Ministry of Marine and Blue Economy is seeking new funding to implement its ambitious 10-year policy, with officials acknowledging that public funding is insufficient for the scale of transformation envisioned.
Adegboyega Oyetola, said finance is the “lever that will attract long-term and progressive capital critical” and determine whether the ministry’s goals take off.
“Resources we currently receive from the national budget are grossly inadequate compared to the enormous responsibility before the ministry and sector,” he warned.
He described public funding not as charity but as “seed capital” that would unlock private investment adding that without it, Nigeria risks falling behind its neighbours while billions of naira continue to leak abroad through freight payments on foreign vessels.

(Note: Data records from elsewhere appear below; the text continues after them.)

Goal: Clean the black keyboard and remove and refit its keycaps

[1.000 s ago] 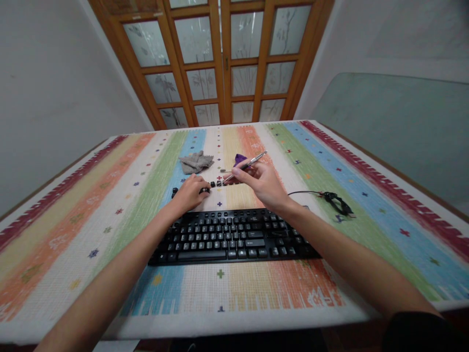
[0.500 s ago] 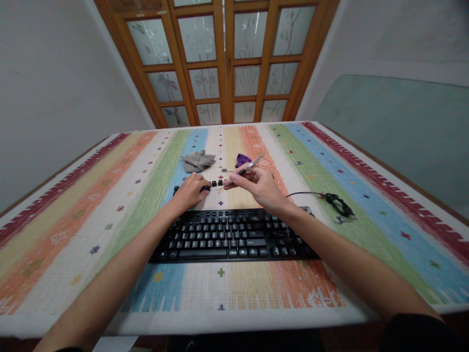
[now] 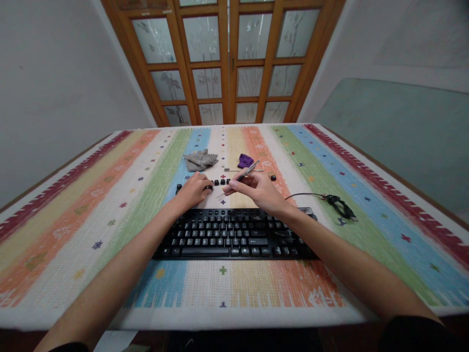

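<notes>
My left hand (image 3: 195, 190) rests on the cloth behind the keyboard, its fingers closed on a small black keycap (image 3: 208, 187). In my right hand (image 3: 258, 189) is a slim metallic tool that looks like a wire keycap puller (image 3: 248, 169). It is held like a pen, and its thin wire ends (image 3: 221, 196) point down to the left, close to the left fingertips and apart from the keycap. Several loose black keycaps (image 3: 223, 182) stand in a row just beyond the hands. The black keyboard (image 3: 205, 252) lies below both wrists, partly covered by the right forearm.
Beyond the hands lie a grey cloth (image 3: 200, 160), a purple cloth (image 3: 245, 160) and a small brush (image 3: 227, 169). A lone keycap (image 3: 273, 178) sits right of the right hand. The coiled black cable (image 3: 340, 207) is on the striped tablecloth (image 3: 120, 230).
My right hand has drawn slightly down, and the wire ends have shifted a little nearer to me. More of the keycap row and the brush handle shows. The left hand keeps its place.
</notes>
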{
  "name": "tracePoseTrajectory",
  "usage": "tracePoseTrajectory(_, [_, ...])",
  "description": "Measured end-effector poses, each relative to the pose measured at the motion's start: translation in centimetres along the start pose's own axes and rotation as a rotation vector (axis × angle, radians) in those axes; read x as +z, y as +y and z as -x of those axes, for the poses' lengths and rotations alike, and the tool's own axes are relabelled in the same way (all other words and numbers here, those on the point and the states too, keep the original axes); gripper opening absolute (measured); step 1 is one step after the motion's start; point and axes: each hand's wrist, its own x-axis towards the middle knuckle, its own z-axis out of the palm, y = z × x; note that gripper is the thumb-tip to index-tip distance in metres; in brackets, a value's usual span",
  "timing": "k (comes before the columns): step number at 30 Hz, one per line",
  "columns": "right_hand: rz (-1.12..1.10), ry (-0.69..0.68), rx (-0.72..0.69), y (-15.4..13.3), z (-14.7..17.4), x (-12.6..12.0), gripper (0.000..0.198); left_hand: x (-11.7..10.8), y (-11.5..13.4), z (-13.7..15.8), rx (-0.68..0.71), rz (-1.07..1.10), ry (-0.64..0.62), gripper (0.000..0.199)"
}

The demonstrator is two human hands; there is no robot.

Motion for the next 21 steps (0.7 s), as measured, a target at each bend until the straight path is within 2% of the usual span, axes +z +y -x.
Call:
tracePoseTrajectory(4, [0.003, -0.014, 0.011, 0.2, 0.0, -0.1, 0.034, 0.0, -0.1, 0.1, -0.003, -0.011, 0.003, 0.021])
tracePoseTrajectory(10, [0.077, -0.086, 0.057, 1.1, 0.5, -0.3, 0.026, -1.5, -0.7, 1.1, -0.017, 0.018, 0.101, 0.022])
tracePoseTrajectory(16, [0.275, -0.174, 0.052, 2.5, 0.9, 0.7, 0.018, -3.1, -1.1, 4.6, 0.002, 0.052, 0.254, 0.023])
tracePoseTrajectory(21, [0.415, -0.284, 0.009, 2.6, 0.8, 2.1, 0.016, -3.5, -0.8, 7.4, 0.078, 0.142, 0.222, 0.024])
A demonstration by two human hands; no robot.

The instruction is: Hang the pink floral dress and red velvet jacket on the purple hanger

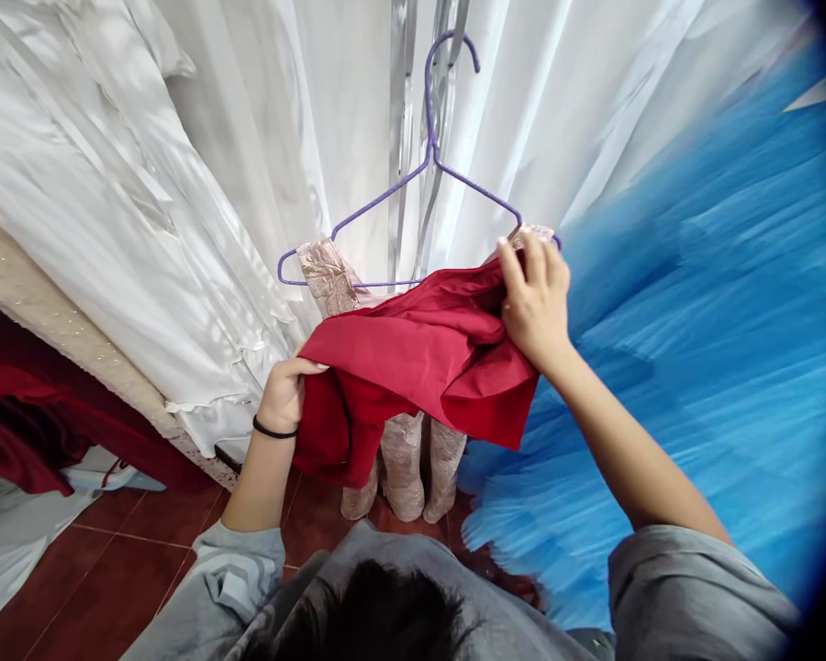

He said “We have N24.6 trillion in pension assets, with 5 percent set aside for sustainability, including blue and green bonds,” he told stakeholders. “Each time green bonds have been issued, they have been oversubscribed. The money is there. The question is, how do you then get this money?”
The NGX reckons that once incorporated into the national budget, the Debt Management Office could issue the bonds, attracting both domestic pension funds and international investors.
Yet even as officials push for creative financing, Oloruntola stressed that the first step remains legislative.
“Even the most innovative financial tools and private investments require a solid public funding base to thrive.
It would be noted that with government funding inadequate, the ministry and capital market operators see bonds as alternative financing.